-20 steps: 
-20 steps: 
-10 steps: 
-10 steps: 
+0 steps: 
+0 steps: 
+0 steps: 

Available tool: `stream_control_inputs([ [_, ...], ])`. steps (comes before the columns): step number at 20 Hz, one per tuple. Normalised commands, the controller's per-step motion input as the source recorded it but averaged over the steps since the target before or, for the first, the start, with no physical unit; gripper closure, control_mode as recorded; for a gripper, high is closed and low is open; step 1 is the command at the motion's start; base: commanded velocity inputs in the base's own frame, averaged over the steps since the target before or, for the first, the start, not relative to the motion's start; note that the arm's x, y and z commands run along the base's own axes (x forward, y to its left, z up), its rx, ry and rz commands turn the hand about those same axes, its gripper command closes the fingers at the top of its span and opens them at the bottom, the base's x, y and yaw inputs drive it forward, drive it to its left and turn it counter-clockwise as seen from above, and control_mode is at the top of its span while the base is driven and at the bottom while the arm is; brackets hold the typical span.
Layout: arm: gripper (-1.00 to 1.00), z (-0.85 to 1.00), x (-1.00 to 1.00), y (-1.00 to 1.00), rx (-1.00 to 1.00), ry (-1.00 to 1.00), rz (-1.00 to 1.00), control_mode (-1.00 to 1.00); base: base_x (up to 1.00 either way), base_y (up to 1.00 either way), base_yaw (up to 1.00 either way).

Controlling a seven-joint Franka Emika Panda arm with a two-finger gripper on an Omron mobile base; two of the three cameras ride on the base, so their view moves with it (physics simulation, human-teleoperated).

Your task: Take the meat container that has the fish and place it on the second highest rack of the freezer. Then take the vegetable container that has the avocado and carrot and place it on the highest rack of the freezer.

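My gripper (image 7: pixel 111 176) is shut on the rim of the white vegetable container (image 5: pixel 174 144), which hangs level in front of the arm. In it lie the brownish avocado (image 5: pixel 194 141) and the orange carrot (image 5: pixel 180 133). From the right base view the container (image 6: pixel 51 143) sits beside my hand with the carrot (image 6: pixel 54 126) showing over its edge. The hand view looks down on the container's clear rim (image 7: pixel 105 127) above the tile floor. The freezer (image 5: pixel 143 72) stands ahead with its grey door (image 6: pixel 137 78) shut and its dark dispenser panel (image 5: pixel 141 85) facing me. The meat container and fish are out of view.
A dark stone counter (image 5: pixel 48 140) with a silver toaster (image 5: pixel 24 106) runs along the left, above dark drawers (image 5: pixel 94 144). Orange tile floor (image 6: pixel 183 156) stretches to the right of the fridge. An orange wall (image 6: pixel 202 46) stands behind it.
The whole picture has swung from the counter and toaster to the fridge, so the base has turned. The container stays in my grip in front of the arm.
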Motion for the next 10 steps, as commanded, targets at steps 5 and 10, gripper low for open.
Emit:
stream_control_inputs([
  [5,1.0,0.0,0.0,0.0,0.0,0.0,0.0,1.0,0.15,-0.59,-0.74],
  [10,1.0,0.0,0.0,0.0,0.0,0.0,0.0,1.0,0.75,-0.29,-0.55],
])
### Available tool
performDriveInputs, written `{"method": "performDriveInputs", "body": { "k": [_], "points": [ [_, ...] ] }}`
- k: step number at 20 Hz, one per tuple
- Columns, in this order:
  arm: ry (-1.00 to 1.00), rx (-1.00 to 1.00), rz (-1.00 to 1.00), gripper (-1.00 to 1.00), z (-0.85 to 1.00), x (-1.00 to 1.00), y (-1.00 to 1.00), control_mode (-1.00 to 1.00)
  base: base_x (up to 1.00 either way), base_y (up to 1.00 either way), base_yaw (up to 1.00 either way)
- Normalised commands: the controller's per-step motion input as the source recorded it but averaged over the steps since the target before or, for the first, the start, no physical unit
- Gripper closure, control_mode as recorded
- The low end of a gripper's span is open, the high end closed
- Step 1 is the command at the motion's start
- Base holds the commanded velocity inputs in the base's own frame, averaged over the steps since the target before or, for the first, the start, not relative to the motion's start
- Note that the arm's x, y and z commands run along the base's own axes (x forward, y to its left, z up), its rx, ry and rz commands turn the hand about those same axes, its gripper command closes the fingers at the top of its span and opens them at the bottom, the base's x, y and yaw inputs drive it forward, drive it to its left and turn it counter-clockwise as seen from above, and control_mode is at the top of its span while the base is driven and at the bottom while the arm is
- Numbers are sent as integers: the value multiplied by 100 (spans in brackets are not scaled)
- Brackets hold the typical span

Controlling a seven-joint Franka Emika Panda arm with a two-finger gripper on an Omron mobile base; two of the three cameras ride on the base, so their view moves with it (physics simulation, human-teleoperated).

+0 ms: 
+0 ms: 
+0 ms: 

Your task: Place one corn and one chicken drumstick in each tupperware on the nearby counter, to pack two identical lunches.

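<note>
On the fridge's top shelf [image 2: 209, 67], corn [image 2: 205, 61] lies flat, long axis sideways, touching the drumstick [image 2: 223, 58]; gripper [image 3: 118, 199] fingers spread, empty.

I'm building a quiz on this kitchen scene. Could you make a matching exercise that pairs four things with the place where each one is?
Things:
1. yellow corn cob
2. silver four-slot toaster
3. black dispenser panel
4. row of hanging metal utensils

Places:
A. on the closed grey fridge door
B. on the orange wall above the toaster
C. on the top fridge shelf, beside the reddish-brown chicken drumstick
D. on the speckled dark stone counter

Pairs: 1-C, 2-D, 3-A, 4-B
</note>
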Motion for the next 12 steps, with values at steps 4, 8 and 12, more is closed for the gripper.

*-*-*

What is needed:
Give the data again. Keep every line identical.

Task output:
-20 steps: 
-20 steps: 
-10 steps: 
-10 steps: 
+0 steps: 
+0 steps: 
+0 steps: 

Available tool: `stream_control_inputs([ [_, ...], ])`. steps (comes before the columns): step number at 20 Hz, one per tuple. Normalised commands, the controller's per-step motion input as the source recorded it but averaged over the steps since the target before or, for the first, the start, with no physical unit; gripper closure, control_mode as recorded; for a gripper, high is closed and low is open; step 1 is the command at the motion's start; base: commanded velocity inputs in the base's own frame, averaged over the steps since the target before or, for the first, the start, not relative to the motion's start; note that the arm's x, y and z commands run along the base's own axes (x forward, y to its left, z up), its rx, ry and rz commands turn the hand about those same axes, its gripper command closes the fingers at the top of its span and opens them at the bottom, the base's x, y and yaw inputs drive it forward, drive it to its left and turn it counter-clockwise as seen from above, and control_mode is at the top of its span while the base is driven and at the bottom while the arm is; brackets hold the typical span.
Layout: arm: gripper (-1.00 to 1.00), z (-0.85 to 1.00), x (-1.00 to 1.00), y (-1.00 to 1.00), rx (-1.00 to 1.00), ry (-1.00 to 1.00), rz (-1.00 to 1.00), control_mode (-1.00 to 1.00); base: base_x (up to 1.00 either way), base_y (up to 1.00 either way), base_yaw (up to 1.00 either way).

Controlling a seven-joint Franka Emika Panda arm with a two-finger gripper on an Omron mobile base; two of the three cameras ride on the base, so their view moves with it (physics simulation, human-teleoperated).

Your task: Take the meat container that has the fish and place it on the second highest rack of the freezer. Then take the vegetable container that has the avocado and carrot and place it on the highest rack of the freezer.

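My gripper (image 7: pixel 111 176) is shut on the rim of the white vegetable container (image 5: pixel 174 144), which hangs level in front of the arm. In it lie the brownish avocado (image 5: pixel 194 141) and the orange carrot (image 5: pixel 180 133). From the right base view the container (image 6: pixel 51 143) sits beside my hand with the carrot (image 6: pixel 54 126) showing over its edge. The hand view looks down on the container's clear rim (image 7: pixel 105 127) above the tile floor. The freezer (image 5: pixel 143 72) stands ahead with its grey door (image 6: pixel 137 78) shut and its dark dispenser panel (image 5: pixel 141 85) facing me. The meat container and fish are out of view.
A dark stone counter (image 5: pixel 48 140) with a silver toaster (image 5: pixel 24 106) runs along the left, above dark drawers (image 5: pixel 94 144). Orange tile floor (image 6: pixel 183 156) stretches to the right of the fridge. An orange wall (image 6: pixel 202 46) stands behind it.
The whole picture has swung from the counter and toaster to the fridge, so the base has turned. The container stays in my grip in front of the arm.
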Motion for the next 10 steps, as commanded, targets at steps 5 and 10, gripper low for open.
Emit:
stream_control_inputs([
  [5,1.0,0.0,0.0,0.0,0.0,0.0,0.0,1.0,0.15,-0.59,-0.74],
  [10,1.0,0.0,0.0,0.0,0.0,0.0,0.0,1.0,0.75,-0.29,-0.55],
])
### Available tool
performDriveInputs, written `{"method": "performDriveInputs", "body": { "k": [_], "points": [ [_, ...] ] }}`
- k: step number at 20 Hz, one per tuple
- Columns, in this order:
  arm: ry (-1.00 to 1.00), rx (-1.00 to 1.00), rz (-1.00 to 1.00), gripper (-1.00 to 1.00), z (-0.85 to 1.00), x (-1.00 to 1.00), y (-1.00 to 1.00), control_mode (-1.00 to 1.00)
  base: base_x (up to 1.00 either way), base_y (up to 1.00 either way), base_yaw (up to 1.00 either way)
- Normalised commands: the controller's per-step motion input as the source recorded it but averaged over the steps since the target before or, for the first, the start, no physical unit
- Gripper closure, control_mode as recorded
- The low end of a gripper's span is open, the high end closed
- Step 1 is the command at the motion's start
- Base holds the commanded velocity inputs in the base's own frame, averaged over the steps since the target before or, for the first, the start, not relative to the motion's start
- Note that the arm's x, y and z commands run along the base's own axes (x forward, y to its left, z up), its rx, ry and rz commands turn the hand about those same axes, its gripper command closes the fingers at the top of its span and opens them at the bottom, the base's x, y and yaw inputs drive it forward, drive it to its left and turn it counter-clockwise as seen from above, and control_mode is at the top of its span while the base is driven and at the bottom while the arm is
- Numbers are sent as integers: the value multiplied by 100 (spans in brackets are not scaled)
- Brackets hold the typical span

Controlling a seven-joint Franka Emika Panda arm with a two-finger gripper on an Omron mobile base; two of the three cameras ride on the base, so their view moves with it (physics simulation, human-teleoperated).

+0 ms: 
+0 ms: 
+0 ms: 

Your task: Place one corn and one chicken drumstick in each tupperware on the nearby counter, to pack two identical lunches.

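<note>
On the fridge's top shelf [image 2: 209, 67], corn [image 2: 205, 61] lies flat, long axis sideways, touching the drumstick [image 2: 223, 58]; gripper [image 3: 118, 199] fingers spread, empty.

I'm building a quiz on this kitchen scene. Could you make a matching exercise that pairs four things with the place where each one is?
Things:
1. yellow corn cob
2. silver four-slot toaster
3. black dispenser panel
4. row of hanging metal utensils

Places:
A. on the closed grey fridge door
B. on the orange wall above the toaster
C. on the top fridge shelf, beside the reddish-brown chicken drumstick
D. on the speckled dark stone counter

Pairs: 1-C, 2-D, 3-A, 4-B
</note>
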Motion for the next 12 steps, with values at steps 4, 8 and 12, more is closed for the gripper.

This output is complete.